Data provided:
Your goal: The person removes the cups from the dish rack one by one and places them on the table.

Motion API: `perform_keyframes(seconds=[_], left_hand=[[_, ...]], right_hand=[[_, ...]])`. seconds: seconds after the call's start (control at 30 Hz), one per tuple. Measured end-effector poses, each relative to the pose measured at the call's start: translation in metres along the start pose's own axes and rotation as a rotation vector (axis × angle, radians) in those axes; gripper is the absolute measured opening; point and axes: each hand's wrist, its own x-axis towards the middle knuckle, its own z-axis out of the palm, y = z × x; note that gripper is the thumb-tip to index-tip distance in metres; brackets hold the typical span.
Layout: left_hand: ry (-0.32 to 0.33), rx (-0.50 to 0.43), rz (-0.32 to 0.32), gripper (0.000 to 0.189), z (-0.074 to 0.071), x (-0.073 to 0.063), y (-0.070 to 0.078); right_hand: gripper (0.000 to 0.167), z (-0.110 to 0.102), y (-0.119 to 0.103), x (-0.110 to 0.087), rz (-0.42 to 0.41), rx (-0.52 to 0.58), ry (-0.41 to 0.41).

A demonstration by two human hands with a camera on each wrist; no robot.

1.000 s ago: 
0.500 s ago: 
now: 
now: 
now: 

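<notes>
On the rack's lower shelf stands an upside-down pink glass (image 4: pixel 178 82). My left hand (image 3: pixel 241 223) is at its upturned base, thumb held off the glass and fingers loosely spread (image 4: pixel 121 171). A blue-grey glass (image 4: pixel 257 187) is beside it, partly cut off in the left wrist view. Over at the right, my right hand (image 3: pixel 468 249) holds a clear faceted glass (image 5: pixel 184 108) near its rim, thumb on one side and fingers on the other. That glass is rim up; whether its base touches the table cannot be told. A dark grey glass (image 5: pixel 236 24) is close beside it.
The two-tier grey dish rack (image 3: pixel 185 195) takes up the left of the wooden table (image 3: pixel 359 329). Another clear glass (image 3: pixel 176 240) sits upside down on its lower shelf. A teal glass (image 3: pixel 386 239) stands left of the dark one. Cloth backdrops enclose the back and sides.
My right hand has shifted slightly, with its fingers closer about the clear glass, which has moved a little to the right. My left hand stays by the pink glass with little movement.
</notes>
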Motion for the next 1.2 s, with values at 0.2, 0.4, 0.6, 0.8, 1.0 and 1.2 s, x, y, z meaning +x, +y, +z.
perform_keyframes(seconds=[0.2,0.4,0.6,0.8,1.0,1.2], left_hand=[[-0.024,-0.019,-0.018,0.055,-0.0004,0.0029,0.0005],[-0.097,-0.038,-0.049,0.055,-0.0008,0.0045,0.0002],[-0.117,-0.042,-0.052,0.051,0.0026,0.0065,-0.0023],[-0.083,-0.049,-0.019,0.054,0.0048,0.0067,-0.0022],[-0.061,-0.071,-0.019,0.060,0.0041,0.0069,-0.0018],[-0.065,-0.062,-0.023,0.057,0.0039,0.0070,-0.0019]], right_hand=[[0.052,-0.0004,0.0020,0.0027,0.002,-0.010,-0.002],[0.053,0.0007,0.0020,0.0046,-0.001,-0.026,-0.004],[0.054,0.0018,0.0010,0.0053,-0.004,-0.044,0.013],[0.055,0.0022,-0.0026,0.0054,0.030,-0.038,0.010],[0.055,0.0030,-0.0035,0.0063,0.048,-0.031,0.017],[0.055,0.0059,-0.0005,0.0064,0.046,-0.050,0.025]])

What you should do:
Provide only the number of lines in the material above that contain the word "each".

Solution to the problem:
2